Cette semaine, nous ouvrons notre chronique avec un prix spécial à la grillina Anna Laura Orrico qui, dans une réécriture imprudente des règles de la langue italienne, sort à la Chambre avec les « étudiants ». Simple lapsus ou dérive politiquement correcte ? Ah, à savoir…
Mais revenons à notre classement. À la troisième place du podium des pires on retrouve Maurizio Landini. Le budget arrive au Parlement et le chef de la CGIL, ponctuel comme sur des roulettes, court pour menacer d’une nouvelle grève générale. Donc, juste pour paralyser le pays. Parmi les raisons d’une éventuelle mobilisation, il y aurait aussi la demande d’investissements plus importants dans la santé. Il est dommage que, grâce au budget 2026, le Fonds national de santé augmente de 6,5 milliards par rapport à 2025. Et gardez à l’esprit que, de 2022 à aujourd’hui, la croissance cumulée dépasse les 17 milliards. De tels chiffres (positifs) n’ont pas été enregistrés depuis au moins une décennie. Landini appelle également à « un véritable changement dans les politiques économiques et sociales ». « Nous devons augmenter les salaires », a-t-il déclaré. Il est dommage que, données ISTAT en main, depuis que Meloni est au gouvernement, les salaires aient recommencé à augmenter. Les chiffres parlent d’eux-mêmes : +3,3% par rapport à 2024, après +3,1% l’an dernier. Si certains salaires n’augmentent pas, c’est parce que les contrats de branche ne sont pas renouvelés.

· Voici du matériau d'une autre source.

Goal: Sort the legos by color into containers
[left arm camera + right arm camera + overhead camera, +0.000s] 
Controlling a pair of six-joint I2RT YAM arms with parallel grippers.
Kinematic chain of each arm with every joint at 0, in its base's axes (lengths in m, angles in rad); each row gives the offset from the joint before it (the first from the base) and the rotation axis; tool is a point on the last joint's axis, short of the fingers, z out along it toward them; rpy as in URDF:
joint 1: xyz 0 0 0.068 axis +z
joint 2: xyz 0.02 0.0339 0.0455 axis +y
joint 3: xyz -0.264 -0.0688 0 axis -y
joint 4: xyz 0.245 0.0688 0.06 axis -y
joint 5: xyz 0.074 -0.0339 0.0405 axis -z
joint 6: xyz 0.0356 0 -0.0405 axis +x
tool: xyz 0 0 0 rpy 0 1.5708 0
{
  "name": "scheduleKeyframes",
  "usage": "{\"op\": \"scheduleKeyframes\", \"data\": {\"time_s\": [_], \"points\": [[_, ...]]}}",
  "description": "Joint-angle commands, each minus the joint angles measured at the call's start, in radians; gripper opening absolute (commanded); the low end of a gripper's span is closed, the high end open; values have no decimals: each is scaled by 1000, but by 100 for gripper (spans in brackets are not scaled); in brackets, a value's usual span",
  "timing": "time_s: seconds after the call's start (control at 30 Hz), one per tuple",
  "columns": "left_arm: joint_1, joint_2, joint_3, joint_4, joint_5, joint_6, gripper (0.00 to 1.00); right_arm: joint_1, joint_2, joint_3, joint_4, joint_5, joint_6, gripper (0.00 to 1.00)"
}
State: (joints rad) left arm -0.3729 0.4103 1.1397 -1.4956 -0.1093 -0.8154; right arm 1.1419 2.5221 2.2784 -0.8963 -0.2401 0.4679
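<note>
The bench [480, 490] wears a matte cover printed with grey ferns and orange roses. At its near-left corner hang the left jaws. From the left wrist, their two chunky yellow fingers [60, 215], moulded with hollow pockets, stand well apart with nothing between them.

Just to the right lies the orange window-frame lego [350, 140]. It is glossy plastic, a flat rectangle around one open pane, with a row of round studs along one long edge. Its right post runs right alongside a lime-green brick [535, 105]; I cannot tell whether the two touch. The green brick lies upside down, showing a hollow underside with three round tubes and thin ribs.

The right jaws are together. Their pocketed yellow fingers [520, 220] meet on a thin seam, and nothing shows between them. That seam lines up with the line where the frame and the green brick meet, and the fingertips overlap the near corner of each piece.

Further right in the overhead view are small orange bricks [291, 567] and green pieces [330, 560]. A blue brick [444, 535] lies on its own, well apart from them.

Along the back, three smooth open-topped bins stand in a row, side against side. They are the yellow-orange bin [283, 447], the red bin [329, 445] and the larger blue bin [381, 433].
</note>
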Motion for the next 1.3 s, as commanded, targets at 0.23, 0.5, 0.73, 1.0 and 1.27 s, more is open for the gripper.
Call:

Et celui qui se retient presque toujours est – regardez – la CGIL de Landini.
En deuxième position, nous avons les pro Pals qui ont empêché Emanuele Fiano de parler à l’Université Ca’ Foscari de Venise. C’est toujours le même scénario, toujours la même haine, toujours la même violence rouge. Avec quelques militants qui, cette fois, vont même jusqu’à faire le geste du P38. Un geste qui rappelle la saison sanglante des années Piombo. Cette violence s’étend désormais partout, et pas seulement au sein des universités. A Turin, les élèves du lycée Einstein ont tenté de renverser un fourgon de police. S’ils avaient réussi, ils auraient écrasé les officiers de l’autre côté. Et les inscriptions laissées sur le véhicule, « paquets morts », indiquent une dérive qu’il faut stopper au plus vite. Avant que quelqu’un meure.

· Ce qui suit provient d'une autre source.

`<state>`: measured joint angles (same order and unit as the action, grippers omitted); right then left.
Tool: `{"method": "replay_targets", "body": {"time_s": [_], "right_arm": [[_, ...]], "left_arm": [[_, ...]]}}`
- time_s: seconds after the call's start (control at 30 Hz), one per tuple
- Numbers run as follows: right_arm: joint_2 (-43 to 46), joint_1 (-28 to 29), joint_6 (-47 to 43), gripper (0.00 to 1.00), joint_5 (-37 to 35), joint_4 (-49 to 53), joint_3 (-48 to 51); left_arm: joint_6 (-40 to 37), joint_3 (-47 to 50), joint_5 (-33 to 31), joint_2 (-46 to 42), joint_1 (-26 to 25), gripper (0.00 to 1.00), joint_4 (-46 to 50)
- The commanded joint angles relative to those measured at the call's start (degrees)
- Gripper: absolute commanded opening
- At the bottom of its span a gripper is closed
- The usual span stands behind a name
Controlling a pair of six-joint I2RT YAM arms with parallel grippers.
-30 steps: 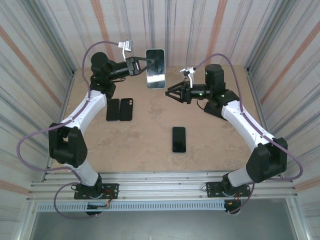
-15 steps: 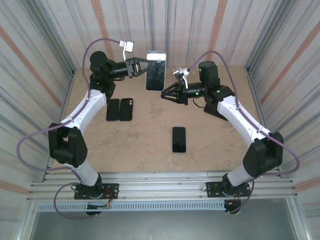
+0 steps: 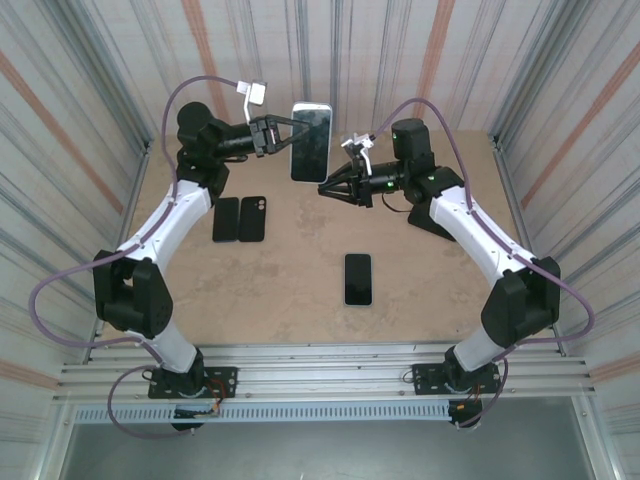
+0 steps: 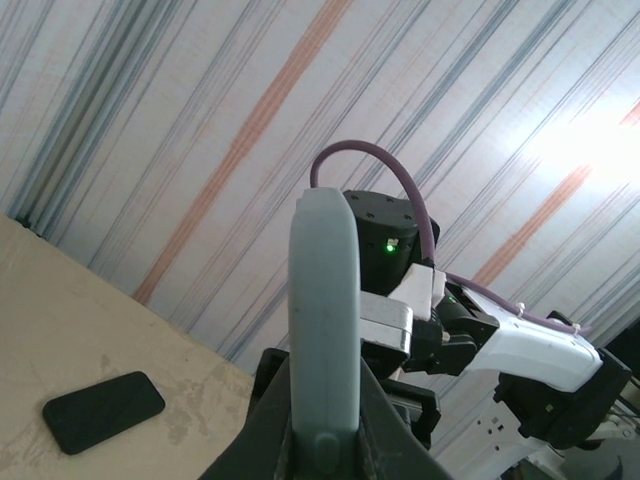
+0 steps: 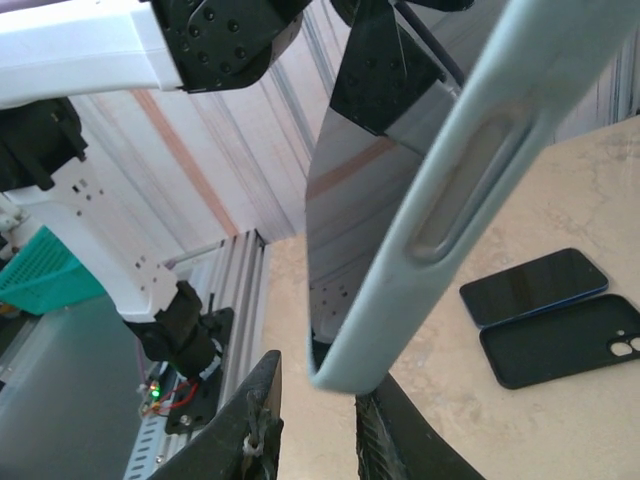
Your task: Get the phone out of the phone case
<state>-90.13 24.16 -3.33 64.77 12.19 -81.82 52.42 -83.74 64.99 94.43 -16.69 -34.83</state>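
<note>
High over the table's 12 o'clock edge, the left gripper [image 3: 284, 133] is clamped on the phone case [image 4: 322, 290], one finger on each broad face (its wrist camera sees the pale case edge-on, rising between them). The phone [image 3: 311, 142] sits in the case, held clear of the table [image 3: 300, 310] with its dark screen turned toward the top camera. At about 5 o'clock from it, the right gripper [image 3: 324, 187] points toward the left arm with its fingers spread apart. In the right wrist view the case's lower corner hangs just above the gap between them, and I cannot tell whether either finger touches it. Farther out, at 7 o'clock from the left gripper, two dark handsets [image 3: 253, 218] lie flat side by side; the right wrist view shows one plain and glossy, the other with camera openings. Another dark phone [image 3: 358, 279] lies alone at roughly 5 o'clock from the right gripper, well apart from the pair.
</note>
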Motion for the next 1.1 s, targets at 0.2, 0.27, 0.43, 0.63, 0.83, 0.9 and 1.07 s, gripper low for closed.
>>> {"method": "replay_targets", "body": {"time_s": [0.2, 0.27, 0.43, 0.63, 0.83, 0.9, 1.07], "right_arm": [[-1.7, 0.3, -1.4, 0.2, 2.1, 1.0, -3.4], [-1.8, 0.3, -1.6, 0.2, 2.8, 1.2, -3.4], [-1.8, 0.2, -1.8, 0.21, 4.3, 1.5, -3.0], [-1.4, -0.6, -1.0, 0.25, 5.2, 0.8, -2.0], [-1.6, -1.0, -1.1, 0.2, 5.9, 1.0, -2.4], [-1.8, -1.0, -1.2, 0.18, 6.5, 1.1, -2.4], [-1.8, -1.1, -1.7, 0.14, 6.6, 1.5, -2.5]], "left_arm": [[0.9, -0.2, 1.5, -2.6, -0.8, 0.0, -2.3], [1.5, -0.4, 1.2, -2.4, -0.8, 0.0, -2.5], [5.3, -0.7, 1.0, -1.2, -0.2, 0.0, -5.0], [5.7, -1.0, 1.2, -0.8, 0.1, 0.0, -5.2], [6.1, -1.1, 1.5, -0.5, 0.2, 0.0, -5.1], [6.5, -1.1, 1.6, -0.3, 0.2, 0.0, -5.3], [8.1, -1.6, 1.8, 0.0, 0.2, 0.0, -6.2]]}}
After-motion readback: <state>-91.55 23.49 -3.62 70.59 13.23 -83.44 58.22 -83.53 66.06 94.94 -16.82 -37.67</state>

En premier lieu, la Cour des comptes n’a pas donné de légitimité au pont sur le détroit. Les magistrats comptables ont en effet rejeté la décision de la Cipess qui avait approuvé en août le projet final des travaux. Pour Giorgia Meloni, « il s’agit d’un nouvel acte d’invasion de la juridiction sur les choix du gouvernement et du parlement ». Le Premier ministre n’a pas tort. Nous l’avons vu à plusieurs reprises dans le passé. Face à des réformes ou à des lois indésirables, le pouvoir judiciaire est rapidement intervenu pour « corriger » l’orientation donnée par le politique. Vous souvenez-vous des barricades dans les centres de rapatriement en Albanie ? Et qu’en est-il de la guerre qu’ils mènent contre la réforme de la justice ? Ce n’est en effet pas un hasard si l’affrontement entre le gouvernement et la Cour des comptes a été immédiatement utilisé par Schlein pour attaquer la réforme constitutionnelle. « Ils veulent avoir les mains libres », a-t-il déclaré.
Mais la réalité est différente. Et quiconque dit que certaines robes ne sont pas politisées, allez relire les posts et déclarations de certains juges. Un conseil : peut-être partir de ce qu’il voulait voir le gouvernement Meloni « baver de colère ».